Cuando publicó Martin Eden en 1909, Jack London ya sabía mucho acerca de lo que implicaba ser un joven escritor de éxito en una sociedad hipócrita en la que no terminaría nunca de encajar. Para entonces, Jack London ya había recorrido mucho mundo y se conocía a sí mismo tanto como la esencia del alma humana, llena de prejuicios y temores.

A pesar de haber iniciado su carrera literaria de forma temprana, London ya había vivido intensas experiencias con las que alimentar sus libros de aventuras. Pasó varios meses a bordo de una goleta con rumbo a Japón, participó en numerosas protestas del proletariado, estuvo un mes en prisión por “vagabundeo” y posteriormente retomó su vida como marino. El caso es que para cuando quiso cursar estudios en la Universidad de California, ya tenía demasiados problemas personales y financieros como para finalizarlos. Así que London fue autodidacta y fue la perseverancia en el trabajo como escritor la que le permitió llevar la vida que quería tener, concibiendo la literatura como un mero negocio para sacar adelante sus planes como aventurero.

En esta vida de aventuras, London pasó de deambular por las calles a escribir artículos en periódicos, ensayos de corte socialista y novelas juveniles. En cuanto acumulaba una cantidad considerable de dinero, regresaba a su vida desordenada, al alcohol y a la polémica.

Sorprendentemente, London se casó en dos ocasiones y tuvo dos hijos. Fue un esposo cariñoso y atento, pero absolutamente incompatible con las mujeres. De hecho, en su primer matrimonio la pareja llegó a declarar que se casaban por amistad y no por amor, conscientes de que al menos se caían lo suficientemente bien para llevar una vida en común satisfactoria.

London fue muy criticado tanto en el ámbito personal como en el profesional. En este sentido, recibió numerosas acusaciones de plagió y muchos editores empezaron a cuestionar la calidad de sus obras a las que el escritor, a pesar del éxito y de sus capacidades creativas, parecía tratar como mercancía. El caso es que el negocio de la escritura le fue lo suficientemente bien como para invertir su fortuna en un enorme rancho en California, en el que quiso poner en práctica sus ideales socialistas y su compromiso con el medio ambiente, creando uno de lo primeros ranchos ecológicos estadounidenses que aún hoy sigue siendo todo un referente en el país.

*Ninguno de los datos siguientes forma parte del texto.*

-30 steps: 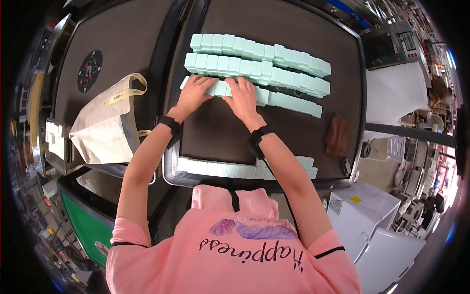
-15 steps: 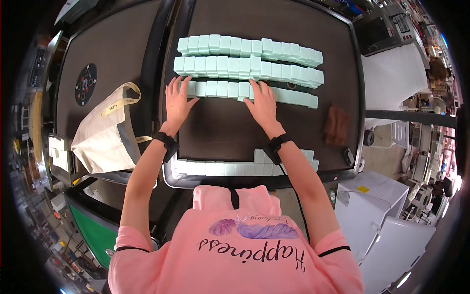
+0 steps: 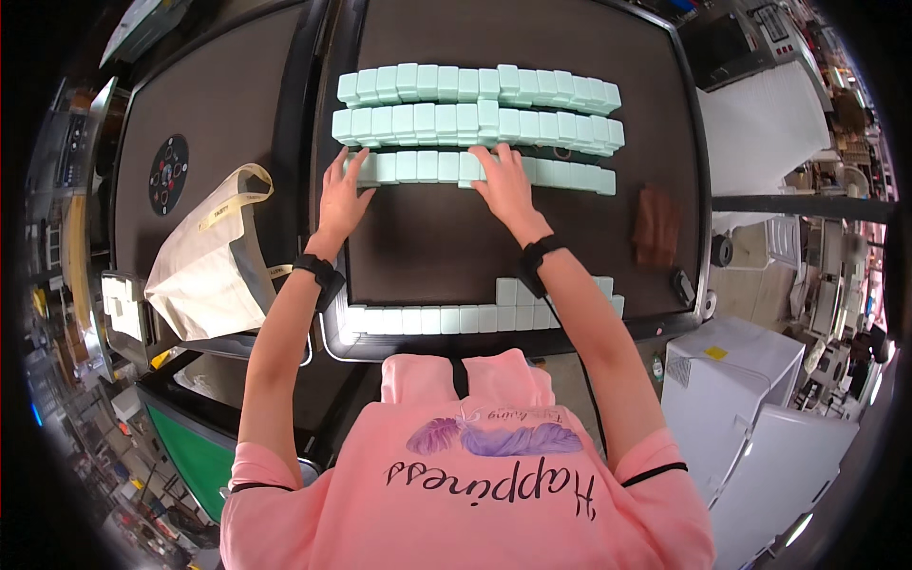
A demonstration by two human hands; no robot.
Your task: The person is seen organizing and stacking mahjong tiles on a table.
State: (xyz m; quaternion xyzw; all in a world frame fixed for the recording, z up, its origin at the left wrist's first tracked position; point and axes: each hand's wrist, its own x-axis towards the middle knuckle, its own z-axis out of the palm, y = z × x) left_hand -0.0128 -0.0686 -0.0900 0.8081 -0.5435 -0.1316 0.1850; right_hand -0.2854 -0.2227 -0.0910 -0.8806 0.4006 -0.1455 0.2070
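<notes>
Three long rows of pale green mahjong tiles lie across the dark table: a far row (image 3: 418, 84), a middle row (image 3: 413, 123) and a near row (image 3: 427, 167). My left hand (image 3: 340, 199) is at the left end of the near row, fingers spread and thumb apart. My right hand (image 3: 508, 190) lies over that row right of its middle. Its fingers reach across the tile tops, its thumb stays on the near side, and the tiles beneath are hidden. Another line of tiles (image 3: 427, 320) runs along the near table edge, with a few stacked tiles (image 3: 513, 292) beside my right wrist.
A brown cloth (image 3: 657, 226) and a small black device (image 3: 682, 287) lie at the table's right side. To the left, a beige bag (image 3: 209, 266) rests on a second table (image 3: 237, 104), which has a round black panel (image 3: 169, 175). White cabinets (image 3: 727, 380) stand at lower right.
My right hand has shifted slightly left along the near row, its fingertips reaching farther over the tiles. My left hand keeps its place at the row's end. The whole view has shifted slightly.
</notes>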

Pero al parecer, London no tenía madera de empresario, o tal vez no tenía demasiado interés por nada que implicara realizar un verdadero esfuerzo, de manera que su éxito como escritor no se vio reflejado en su vida como ranchero.

Y a los 40 años, Jack London empezó a barajar la posibilidad de que tal vez la vida ya no tenía nada más interesante que ofrecerle. Se han barajado muchas hipótesis acerca del supuesto suicidio del autor, caricaturizado en cierta manera como un hombre adinerado, amigo del alcohol y las mujeres. Sin embargo, las últimas investigaciones biográficas apuntan hacia un desenlace que poco tuvo que ver con el suicidio. Jack London podría haber muerto de una sobredosis de morfina, sustancia que utilizaba para superar el dolor extremo del síndrome urémico que padecía y que, en este sentido, sí que podría estar relacionado con su afición a la bebida. Pero es cierto que tal vez esa sobredosis pudo ser intencionada, y de hecho el propio escritor había manifestado en varias ocasiones su descontento y su cansancio vital. En cualquier caso, han sido sus propios escritos y la similitud con el desenlace de muchos de sus personajes los que convirtieron la muerte de Jack London en todo un mito biográfico.